Registration Dossier

Data platform availability banner - registered substances factsheets

Please be aware that this old REACH registration data factsheet is no longer maintained; it remains frozen as of 19th May 2023.

The new ECHA CHEM database has been released by ECHA, and it now contains all REACH registration data. There are more details on the transition of ECHA's published data to ECHA CHEM here.

Diss Factsheets

Administrative data

Key value for chemical safety assessment

Genetic toxicity in vitro

Description of key information

The substance is negative in the Ames test (similar to OECD TG 471).

Endpoint conclusion
Endpoint conclusion:
no adverse effect observed (negative)

Additional information

In vitro bacterial reverse mutation assay:

In this in vitro assessment of the mutagenic potential of the test substance conducted equivalent or similar to OECD TG 471 and in compliance with GLP, the ability of the test substance to induce mutations was investigated. For this purpose Salmonella typhimurium strains TA100, TA1535, TA98 and TA1537 and Escherichia coli strain WP2uvrA were used in a pre-incubation method in the presence and absence of a metabolic activation system (S9 mix).

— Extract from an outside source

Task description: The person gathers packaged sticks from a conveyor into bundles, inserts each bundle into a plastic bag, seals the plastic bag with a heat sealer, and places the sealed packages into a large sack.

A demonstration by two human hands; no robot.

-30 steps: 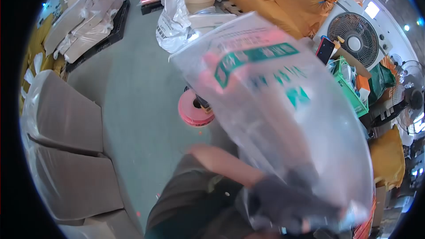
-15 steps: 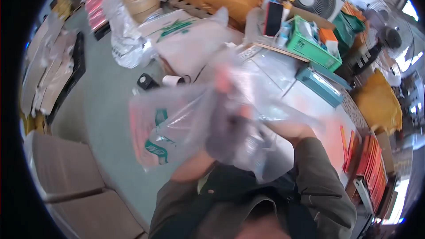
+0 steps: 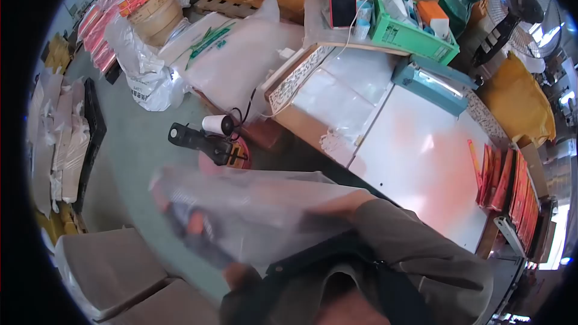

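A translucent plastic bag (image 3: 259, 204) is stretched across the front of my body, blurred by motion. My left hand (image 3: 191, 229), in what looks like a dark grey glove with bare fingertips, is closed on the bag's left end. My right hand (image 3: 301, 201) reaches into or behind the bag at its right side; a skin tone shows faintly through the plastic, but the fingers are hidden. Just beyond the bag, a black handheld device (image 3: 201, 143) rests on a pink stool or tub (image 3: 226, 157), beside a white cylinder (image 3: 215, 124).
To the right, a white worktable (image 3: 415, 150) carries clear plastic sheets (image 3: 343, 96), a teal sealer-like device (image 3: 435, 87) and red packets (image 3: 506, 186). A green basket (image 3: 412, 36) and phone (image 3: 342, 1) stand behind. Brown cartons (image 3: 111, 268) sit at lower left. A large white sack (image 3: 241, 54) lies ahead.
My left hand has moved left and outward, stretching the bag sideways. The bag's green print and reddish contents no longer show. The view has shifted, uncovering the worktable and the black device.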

As a result, the mutagenicity of the test substance was found to be negative because the numbers of revertant colonies in the test substance treatment groups were less than two times that in each negative control in all test strains with and without S9 mix. Therefore, it is concluded that the test substance has no ability to induce mutations under the present test conditions.

Similar reaction mass with EC no:949-569-5

This reaction mass containing the same two substances but different in concentration showed also a negative Ames test.

Justification for classification or non-classification

The substance does not need to be classified for mutagenicity according to EU CLP (EC No. 1272/2008 and its amendments).